Eu compreendo que algum esforço sempre deve haver. Porém, talvez não seja "conveniente" estar revelando a localização da Terra para alienígenas cujo ânimo e propósitos não conhecemos.
Renato Pincelli
Ítalo,
Parece evidente que criaturas de outro mundo podem não ter os mesmos sentidos que nós - podem ter mais, menos ou mesmo seriam consideradas cegas em algum exame médico segundo nossos padrões. No entanto, isso não quer dizer que seriam incapazes de se comunicar ou perceber, ao menos em parte, o que quer que pudéssemos lhes dizer. Se conhece a história de Helen Keller (moça surdo-cega que aprendeu a falar e foi a primeira de sua condição a concluir os estudos universitários), deve saber que é perfeitamente possível aprender algo por outros sentidos além da visão.

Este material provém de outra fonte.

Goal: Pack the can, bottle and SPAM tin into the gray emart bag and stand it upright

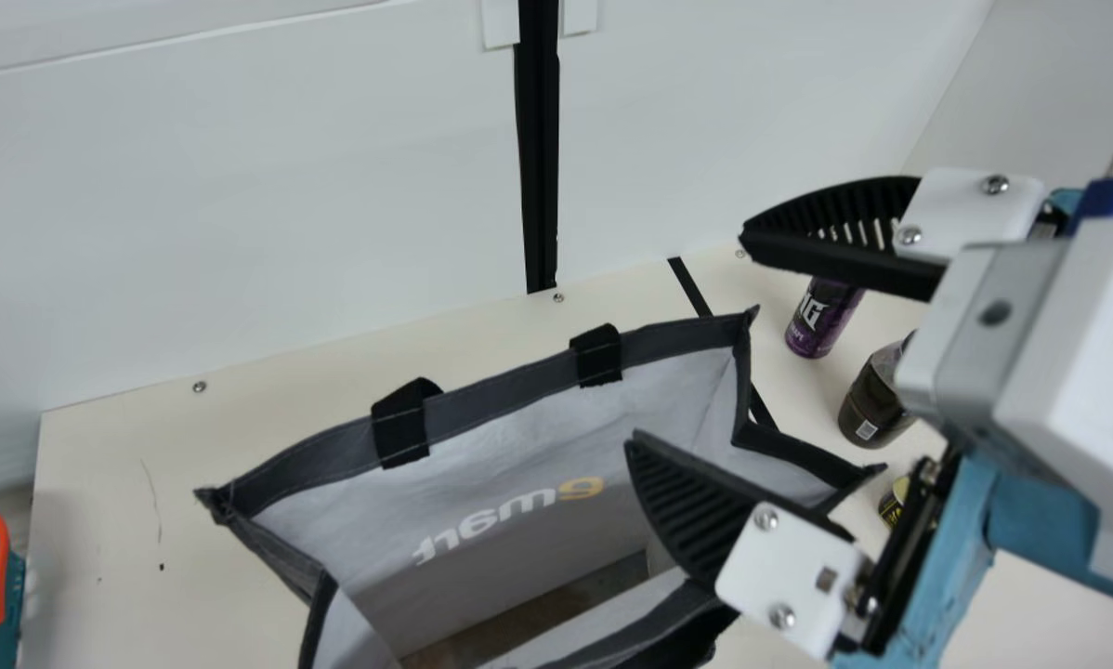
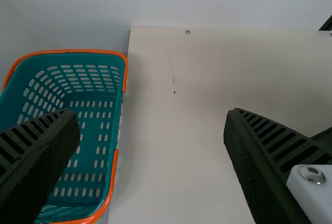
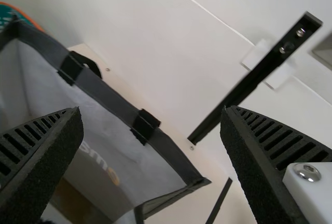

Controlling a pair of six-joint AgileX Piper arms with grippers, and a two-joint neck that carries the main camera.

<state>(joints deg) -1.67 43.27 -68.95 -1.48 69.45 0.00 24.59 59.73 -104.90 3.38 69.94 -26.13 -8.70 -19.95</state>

Quanto ao temor sobre o compartilhamento de nossa localização, é uma preocupação válida mas não é necessária uma mensagem explícita para que saibam onde estamos: para isso, basta que sejam capazes de interceptar qualquer sinal de radiotransmissão que já emitimos espaço afora desde que topamos com tecnologias como o telégrafo sem fio, o rádio e a televisão. Sim, um radiotelegrama, uma música ou um programa de TV qualquer poderiam revelar (acidentalmente) não apenas nossa existência mas também nossa localização. Se daí virá o apocalipse ou a salvação, é difícil saber.
Renato de Tróia
Sou escritor e li esta matéria.
É quase impossível que venhamos receber algum sinal duma civilização.
A explicação estará no livro que estou terminando, A Sonda Interplanetária.